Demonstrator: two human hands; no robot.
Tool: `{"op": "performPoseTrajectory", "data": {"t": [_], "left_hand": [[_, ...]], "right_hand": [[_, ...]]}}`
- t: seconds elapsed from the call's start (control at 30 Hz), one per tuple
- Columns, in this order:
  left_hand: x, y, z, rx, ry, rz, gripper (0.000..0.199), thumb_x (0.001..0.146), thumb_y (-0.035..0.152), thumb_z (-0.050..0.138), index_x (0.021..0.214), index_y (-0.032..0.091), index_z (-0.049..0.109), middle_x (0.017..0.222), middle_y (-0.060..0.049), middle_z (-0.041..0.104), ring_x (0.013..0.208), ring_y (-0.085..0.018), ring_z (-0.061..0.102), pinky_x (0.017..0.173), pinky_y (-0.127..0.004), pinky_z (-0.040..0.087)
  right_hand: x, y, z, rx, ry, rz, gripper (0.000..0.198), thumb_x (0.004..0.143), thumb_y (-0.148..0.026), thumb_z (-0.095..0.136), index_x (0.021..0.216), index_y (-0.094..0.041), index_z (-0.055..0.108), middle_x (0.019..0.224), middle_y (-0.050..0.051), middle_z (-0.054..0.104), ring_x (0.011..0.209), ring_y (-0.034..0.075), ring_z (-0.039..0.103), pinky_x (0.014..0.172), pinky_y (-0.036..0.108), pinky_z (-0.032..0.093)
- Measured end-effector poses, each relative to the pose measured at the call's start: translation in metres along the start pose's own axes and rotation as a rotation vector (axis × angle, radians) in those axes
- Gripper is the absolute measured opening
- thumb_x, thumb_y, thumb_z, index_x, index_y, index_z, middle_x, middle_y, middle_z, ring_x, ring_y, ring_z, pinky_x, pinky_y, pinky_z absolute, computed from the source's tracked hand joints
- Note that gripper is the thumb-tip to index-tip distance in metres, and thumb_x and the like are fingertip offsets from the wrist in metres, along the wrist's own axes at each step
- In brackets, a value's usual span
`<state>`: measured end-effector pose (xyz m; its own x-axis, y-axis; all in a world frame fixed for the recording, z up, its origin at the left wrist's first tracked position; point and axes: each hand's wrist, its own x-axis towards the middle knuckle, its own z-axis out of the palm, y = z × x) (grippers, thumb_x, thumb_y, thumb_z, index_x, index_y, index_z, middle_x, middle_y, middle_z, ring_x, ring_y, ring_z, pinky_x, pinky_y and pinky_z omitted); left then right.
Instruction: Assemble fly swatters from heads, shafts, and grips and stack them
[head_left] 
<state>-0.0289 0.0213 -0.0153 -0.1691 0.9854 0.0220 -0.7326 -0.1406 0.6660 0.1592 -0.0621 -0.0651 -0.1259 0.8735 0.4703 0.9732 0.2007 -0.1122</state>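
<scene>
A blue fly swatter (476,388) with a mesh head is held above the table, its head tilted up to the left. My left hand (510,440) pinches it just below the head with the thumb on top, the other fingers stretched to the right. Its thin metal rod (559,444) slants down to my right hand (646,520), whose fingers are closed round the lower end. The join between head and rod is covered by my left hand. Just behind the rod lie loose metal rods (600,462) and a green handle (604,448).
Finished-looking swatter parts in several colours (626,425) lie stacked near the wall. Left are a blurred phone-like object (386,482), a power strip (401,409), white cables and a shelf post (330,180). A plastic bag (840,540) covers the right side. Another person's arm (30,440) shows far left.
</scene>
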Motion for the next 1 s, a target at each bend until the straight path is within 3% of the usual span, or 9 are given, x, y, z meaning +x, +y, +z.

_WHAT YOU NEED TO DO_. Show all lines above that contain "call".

_OUTPUT OF THE EXERCISE_.
- t: seconds elapsed from the call's start (control at 30 Hz), one per tuple
- Measured end-effector poses, each relative to the pose measured at the call's start: translation in metres along the start pose's own axes and rotation as a rotation vector (axis × angle, radians) in those axes

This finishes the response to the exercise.